--- TASK PROMPT ---
How many of the lines below contain "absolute"? Reply with only that figure.

--- RAW DATA ---
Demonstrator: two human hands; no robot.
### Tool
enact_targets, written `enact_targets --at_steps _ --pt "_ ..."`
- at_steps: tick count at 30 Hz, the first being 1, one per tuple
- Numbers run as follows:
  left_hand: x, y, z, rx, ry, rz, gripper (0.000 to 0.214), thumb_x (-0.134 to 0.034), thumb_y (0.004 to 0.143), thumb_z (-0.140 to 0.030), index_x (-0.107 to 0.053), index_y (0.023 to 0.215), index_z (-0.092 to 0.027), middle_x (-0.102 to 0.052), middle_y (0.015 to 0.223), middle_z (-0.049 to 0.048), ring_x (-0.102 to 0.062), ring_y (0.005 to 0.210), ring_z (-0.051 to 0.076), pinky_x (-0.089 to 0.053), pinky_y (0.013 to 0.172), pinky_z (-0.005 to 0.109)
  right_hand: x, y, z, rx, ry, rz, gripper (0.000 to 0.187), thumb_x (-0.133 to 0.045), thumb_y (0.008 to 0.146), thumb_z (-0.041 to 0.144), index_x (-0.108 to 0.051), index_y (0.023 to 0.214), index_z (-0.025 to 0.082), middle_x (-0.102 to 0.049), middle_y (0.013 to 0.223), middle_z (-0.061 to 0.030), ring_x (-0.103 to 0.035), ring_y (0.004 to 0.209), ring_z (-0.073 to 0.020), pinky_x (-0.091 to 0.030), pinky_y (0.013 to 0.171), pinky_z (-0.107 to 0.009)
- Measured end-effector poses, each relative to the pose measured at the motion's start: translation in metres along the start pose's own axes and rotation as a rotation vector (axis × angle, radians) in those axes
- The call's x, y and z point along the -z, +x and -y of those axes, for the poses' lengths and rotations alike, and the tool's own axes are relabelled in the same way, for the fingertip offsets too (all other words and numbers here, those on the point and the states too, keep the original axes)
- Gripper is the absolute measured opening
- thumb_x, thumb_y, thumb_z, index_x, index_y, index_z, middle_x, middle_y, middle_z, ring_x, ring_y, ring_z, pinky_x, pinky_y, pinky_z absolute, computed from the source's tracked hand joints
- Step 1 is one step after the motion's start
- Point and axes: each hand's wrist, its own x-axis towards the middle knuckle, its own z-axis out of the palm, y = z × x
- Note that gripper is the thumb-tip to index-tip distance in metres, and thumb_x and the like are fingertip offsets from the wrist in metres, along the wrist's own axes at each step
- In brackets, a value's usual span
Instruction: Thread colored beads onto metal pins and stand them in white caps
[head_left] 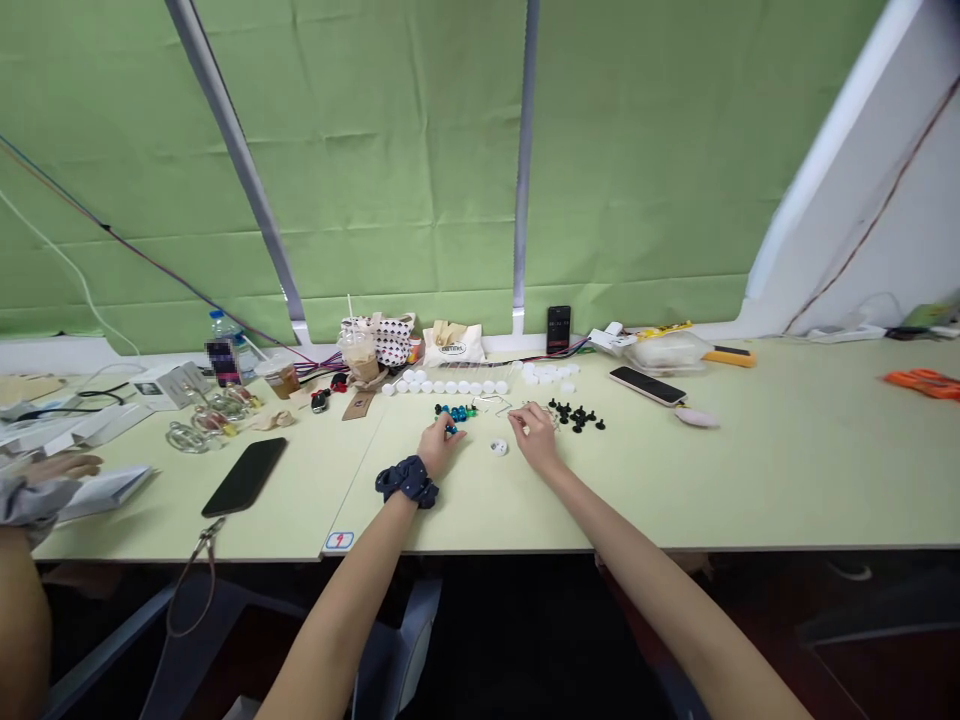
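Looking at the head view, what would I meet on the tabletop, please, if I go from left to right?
Dark phone with strap, left hand, round white piece, right hand, small black pieces, second phone, orange scissors.

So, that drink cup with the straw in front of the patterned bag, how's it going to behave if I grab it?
The cup looks like thin clear plastic, so it would probably dent if squeezed. The brown drink inside likely adds weight and may slosh. The tall straw could catch a sleeve and tip it.
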Motion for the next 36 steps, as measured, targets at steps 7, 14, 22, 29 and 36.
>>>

--- THE ANSWER ---
2